**** Data block

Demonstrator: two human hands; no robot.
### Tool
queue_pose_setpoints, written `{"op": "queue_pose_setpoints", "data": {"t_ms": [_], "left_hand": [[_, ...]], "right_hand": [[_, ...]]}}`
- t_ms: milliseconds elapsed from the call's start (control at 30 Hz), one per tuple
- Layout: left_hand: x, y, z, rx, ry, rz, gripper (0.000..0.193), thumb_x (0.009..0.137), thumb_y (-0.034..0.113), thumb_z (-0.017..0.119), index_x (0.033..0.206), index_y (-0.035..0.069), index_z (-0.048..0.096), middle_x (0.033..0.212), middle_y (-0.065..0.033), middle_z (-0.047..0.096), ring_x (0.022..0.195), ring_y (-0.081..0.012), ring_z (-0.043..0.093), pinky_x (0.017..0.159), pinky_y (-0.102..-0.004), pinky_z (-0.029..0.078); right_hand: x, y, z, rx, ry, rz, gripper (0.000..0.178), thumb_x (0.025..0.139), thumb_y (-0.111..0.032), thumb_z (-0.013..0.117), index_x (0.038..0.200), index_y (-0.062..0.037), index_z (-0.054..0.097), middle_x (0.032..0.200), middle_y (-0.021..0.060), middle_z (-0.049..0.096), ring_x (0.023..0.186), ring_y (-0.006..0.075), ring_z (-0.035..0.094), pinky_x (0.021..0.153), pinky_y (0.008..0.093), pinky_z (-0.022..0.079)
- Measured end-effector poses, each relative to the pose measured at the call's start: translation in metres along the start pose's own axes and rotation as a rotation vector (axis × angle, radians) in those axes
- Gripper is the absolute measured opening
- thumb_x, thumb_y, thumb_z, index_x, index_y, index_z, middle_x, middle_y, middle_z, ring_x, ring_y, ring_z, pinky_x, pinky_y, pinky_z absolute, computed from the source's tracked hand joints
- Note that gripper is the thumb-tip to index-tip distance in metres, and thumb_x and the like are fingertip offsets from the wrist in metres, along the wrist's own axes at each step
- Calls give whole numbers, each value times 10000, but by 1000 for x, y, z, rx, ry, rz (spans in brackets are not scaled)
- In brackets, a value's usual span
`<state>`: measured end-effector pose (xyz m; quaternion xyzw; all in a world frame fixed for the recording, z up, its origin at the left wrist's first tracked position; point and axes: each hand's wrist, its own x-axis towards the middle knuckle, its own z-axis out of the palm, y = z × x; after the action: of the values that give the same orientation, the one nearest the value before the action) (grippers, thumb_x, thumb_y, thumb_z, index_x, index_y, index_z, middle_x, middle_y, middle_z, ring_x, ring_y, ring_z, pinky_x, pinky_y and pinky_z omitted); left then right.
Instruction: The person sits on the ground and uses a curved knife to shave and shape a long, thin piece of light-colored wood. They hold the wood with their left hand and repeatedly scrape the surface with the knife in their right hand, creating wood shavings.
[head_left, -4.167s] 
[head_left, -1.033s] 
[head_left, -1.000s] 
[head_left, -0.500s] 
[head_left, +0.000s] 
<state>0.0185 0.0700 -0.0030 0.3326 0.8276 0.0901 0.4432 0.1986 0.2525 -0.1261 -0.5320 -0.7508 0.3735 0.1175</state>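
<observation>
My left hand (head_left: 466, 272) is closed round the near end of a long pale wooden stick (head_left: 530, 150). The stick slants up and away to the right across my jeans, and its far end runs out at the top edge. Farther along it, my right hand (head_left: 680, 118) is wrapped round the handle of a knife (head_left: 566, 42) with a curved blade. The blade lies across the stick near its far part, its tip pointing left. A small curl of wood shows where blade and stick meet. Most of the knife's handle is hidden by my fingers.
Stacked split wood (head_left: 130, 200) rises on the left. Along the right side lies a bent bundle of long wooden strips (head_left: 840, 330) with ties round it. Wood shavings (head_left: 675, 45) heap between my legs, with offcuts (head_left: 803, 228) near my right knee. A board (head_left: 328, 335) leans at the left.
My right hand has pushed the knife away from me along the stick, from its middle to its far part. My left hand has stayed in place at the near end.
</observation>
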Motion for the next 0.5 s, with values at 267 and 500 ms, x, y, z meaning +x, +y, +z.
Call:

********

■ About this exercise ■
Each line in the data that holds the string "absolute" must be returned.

■ Task solution ■
- Gripper is the absolute measured opening
- thumb_x, thumb_y, thumb_z, index_x, index_y, index_z, middle_x, middle_y, middle_z, ring_x, ring_y, ring_z, pinky_x, pinky_y, pinky_z absolute, computed from the source's tracked hand joints

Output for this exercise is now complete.